Tout le Sud des Etats-Unis, toute la culture populaire américaine sont donc hantés par Legba, le Trickster, le «fripon divin» comme dit Jung, le «décepteur» comme dit Lévi-Strauss, l’enfant espiègle lové à l’intérieur de l’académicien vénérable, pense Dany Laferrière. Un dieu africain qui a conquis l’Amérique, avec même quelque chose d’européen: le sociologue haïtien Laënnec Hurbon, grand spécialiste du vaudou, compare Legba à Prométhée, ce Titan qui a créé les hommes à partir de restes de boue minéralisée, qui a caché le feu du savoir divin dans une tige avant de le remettre aux hommes (le sculpteur Patrick Vilaire, c’est un détail, a caché une bulle d’encre dans son épée). Legba est donc ce dieu triangulaire, ce dieu des migrants, de l’impossible retour. Dans son discours d’académicien, Laferrière dit: «On ne retourne pas au point de départ car le mouvement est incessant. Ces écrivains de l’exil ont redonné un nouveau sens au mot voyage.»

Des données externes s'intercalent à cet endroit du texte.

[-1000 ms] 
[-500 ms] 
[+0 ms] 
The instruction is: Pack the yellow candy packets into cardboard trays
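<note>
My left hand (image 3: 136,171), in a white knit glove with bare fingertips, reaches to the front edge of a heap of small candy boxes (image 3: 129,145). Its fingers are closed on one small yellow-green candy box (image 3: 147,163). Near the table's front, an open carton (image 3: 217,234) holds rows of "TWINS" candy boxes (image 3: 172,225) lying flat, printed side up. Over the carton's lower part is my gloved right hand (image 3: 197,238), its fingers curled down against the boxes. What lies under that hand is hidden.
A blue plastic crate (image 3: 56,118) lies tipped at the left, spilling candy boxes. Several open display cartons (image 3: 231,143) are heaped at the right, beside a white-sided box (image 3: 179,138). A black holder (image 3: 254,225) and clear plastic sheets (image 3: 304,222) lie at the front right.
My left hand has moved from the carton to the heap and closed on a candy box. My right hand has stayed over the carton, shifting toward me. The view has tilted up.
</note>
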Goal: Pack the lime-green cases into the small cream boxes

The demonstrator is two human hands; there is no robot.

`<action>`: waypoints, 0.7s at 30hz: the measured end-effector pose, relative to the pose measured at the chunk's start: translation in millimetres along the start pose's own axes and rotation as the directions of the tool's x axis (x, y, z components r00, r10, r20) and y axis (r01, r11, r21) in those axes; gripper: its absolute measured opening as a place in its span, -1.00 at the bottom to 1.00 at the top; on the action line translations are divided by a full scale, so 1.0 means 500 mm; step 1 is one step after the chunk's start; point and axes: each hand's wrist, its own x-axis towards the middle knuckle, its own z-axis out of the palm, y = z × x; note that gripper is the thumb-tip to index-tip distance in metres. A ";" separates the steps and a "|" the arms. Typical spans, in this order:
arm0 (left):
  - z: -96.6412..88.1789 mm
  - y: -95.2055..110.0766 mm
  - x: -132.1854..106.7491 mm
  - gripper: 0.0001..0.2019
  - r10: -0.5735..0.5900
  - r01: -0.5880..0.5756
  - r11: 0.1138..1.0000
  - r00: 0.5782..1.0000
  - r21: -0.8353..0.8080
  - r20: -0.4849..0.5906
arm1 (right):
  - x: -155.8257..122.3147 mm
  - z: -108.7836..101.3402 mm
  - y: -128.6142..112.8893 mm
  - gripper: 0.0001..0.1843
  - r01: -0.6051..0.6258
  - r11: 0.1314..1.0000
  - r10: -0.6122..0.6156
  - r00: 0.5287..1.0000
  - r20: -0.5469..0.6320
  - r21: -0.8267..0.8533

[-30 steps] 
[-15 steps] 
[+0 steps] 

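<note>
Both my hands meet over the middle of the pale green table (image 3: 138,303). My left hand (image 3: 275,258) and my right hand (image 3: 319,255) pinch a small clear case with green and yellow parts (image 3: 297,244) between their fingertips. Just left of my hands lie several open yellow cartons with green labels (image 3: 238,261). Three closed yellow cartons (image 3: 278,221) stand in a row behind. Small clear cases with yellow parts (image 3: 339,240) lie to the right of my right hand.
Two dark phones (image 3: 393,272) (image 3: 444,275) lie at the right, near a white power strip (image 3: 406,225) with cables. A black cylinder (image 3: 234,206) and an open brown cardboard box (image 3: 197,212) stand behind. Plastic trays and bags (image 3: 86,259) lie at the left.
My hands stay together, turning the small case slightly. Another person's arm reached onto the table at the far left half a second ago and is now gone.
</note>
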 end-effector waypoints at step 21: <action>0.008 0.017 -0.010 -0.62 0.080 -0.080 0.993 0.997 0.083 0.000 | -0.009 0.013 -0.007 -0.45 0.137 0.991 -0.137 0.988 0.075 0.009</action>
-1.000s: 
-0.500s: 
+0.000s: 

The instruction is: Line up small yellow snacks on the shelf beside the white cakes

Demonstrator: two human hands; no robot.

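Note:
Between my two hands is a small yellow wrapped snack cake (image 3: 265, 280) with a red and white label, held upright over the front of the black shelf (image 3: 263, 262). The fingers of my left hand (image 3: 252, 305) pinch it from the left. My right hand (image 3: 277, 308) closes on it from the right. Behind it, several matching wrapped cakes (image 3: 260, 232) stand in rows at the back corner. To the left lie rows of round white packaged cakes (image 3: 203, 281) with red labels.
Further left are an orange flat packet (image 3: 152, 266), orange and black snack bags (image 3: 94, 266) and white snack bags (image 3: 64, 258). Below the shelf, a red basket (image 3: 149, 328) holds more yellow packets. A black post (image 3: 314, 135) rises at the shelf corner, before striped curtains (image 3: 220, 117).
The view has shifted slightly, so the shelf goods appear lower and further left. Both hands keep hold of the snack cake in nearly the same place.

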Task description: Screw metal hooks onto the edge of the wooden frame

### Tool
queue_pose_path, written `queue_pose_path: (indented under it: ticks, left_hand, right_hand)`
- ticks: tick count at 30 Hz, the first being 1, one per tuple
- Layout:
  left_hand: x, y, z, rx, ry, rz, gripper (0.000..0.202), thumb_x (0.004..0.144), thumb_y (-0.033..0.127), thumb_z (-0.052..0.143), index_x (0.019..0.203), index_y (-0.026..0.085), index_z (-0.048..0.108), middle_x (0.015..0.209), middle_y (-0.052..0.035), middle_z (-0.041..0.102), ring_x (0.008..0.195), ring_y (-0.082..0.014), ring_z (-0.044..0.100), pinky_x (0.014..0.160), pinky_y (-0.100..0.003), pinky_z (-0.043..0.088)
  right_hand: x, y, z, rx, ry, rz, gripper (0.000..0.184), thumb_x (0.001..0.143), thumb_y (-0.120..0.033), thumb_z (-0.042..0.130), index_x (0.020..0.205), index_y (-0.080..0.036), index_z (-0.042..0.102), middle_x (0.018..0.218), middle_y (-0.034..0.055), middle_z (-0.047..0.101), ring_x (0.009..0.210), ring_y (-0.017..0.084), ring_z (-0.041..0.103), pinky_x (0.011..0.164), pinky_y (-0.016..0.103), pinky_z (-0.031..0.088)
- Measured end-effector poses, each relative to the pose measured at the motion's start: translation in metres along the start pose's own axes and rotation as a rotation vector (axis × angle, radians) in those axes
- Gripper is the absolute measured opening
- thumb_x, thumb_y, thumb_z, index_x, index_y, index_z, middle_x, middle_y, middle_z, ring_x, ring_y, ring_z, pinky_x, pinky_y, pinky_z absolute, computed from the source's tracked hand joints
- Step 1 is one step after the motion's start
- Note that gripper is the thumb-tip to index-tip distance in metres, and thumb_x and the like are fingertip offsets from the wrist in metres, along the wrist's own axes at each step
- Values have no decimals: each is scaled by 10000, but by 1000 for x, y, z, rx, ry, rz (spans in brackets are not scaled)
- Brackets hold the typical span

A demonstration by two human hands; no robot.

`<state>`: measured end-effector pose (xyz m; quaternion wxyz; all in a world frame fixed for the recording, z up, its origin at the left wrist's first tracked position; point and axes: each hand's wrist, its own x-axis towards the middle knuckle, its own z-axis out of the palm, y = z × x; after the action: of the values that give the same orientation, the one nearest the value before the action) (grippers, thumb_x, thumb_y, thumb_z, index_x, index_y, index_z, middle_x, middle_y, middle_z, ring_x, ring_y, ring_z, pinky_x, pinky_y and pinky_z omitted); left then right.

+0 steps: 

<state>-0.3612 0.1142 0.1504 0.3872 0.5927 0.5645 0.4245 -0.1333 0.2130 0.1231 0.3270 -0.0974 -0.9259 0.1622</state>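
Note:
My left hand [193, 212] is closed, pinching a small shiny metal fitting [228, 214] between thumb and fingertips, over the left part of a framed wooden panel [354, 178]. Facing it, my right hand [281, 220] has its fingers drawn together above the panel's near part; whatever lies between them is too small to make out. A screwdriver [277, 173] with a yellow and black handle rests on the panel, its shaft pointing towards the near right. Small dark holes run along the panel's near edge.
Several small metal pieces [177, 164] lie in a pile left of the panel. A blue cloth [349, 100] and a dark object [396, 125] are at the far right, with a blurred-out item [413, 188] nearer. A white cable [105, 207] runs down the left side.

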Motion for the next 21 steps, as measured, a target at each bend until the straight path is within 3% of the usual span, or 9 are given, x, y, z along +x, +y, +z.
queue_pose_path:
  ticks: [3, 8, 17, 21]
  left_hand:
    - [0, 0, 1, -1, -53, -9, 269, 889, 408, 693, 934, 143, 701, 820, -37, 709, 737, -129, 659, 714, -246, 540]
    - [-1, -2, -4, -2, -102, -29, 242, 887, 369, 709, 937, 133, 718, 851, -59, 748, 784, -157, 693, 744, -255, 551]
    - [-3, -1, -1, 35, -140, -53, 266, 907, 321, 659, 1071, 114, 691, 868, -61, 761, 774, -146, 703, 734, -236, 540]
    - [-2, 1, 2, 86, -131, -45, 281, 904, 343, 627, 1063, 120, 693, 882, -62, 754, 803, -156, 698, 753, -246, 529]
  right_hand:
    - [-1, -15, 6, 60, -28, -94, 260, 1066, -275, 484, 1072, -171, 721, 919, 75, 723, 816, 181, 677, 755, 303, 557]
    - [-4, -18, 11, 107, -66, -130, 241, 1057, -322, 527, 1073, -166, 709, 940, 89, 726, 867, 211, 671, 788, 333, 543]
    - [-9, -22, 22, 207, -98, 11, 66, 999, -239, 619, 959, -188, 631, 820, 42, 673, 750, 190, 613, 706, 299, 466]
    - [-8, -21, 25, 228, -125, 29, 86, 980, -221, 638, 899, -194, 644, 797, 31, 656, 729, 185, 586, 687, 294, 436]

Dany Laferrière, né Windsor Klébert Laferrière, est un écrivain haïtien et québécois. Hier, deux peuples ont célébré cette incertitude géographique. Dans L’énigme du retour, le roman pour lequel il avait obtenu le Prix Médicis et qui s’ouvre par l’annonce téléphonique de la mort du père, l’écrivain revient sur l’île. Il est un étranger non seulement à son pays mais à ce double qu’il y a laissé: «Ah, vous me connaissez? Legba. Il me confond avec le dieu qui se tient à la frontière du monde visible et du monde invisible. Celui qui peut vous permettre de passer dans l’autre monde. Je n’étais pas dans le pays. On le sait. Je suis venu enterrer mon père, et c’est moi qu’on accueille comme un dieu dans sa ville natale. On vous attendait, fait-il gravement. Mais je ne suis pas Legba. Vous êtes le fils de Windsor K., mon camarade de classe. On a fait nos classes primaires ici ensemble. Me voilà bouche bée. Si on ne savait pas qui vous étiez, vous ne seriez plus vivant à cette heure. Vous n’êtes pas le premier qui vient enterrer un proche. Ah bon. Mais c’est la première fois que j’en vois un sans cadavre. Et puis vous êtes accompagné de Legba. Et Legba qui a choisi de passer la nuit sur notre tombe. Nous ne méritons pas un tel honneur. Je me demande à quel signe avez-vous reconnu Legba? La poule noire. La poule? Oui, la poule noire. Bien sûr la poule noire. Il faut parfois faire semblant de comprendre. C’est une manière rapide d’apprendre, car personne ne vous expliquera ici ce que vous êtes censé savoir.»

On peut lire le discours de Dany Laferrière. Ce discours qui répond à celui de Léopold Sédar Senghor, où la francophonie se substitue à la négritude, ce discours où Valéry, Borges et Dumas musardent dans une librairie qui grandit à mesure qu’on l’embrasse. Ce discours où un Académicien armé d’une épée à tête de nuit devient un esprit africain, américain, européen. «Je persiste à croire que la bibliothèque est le vrai pays d’un écrivain», dit-il encore d’une voix d’enfant grave.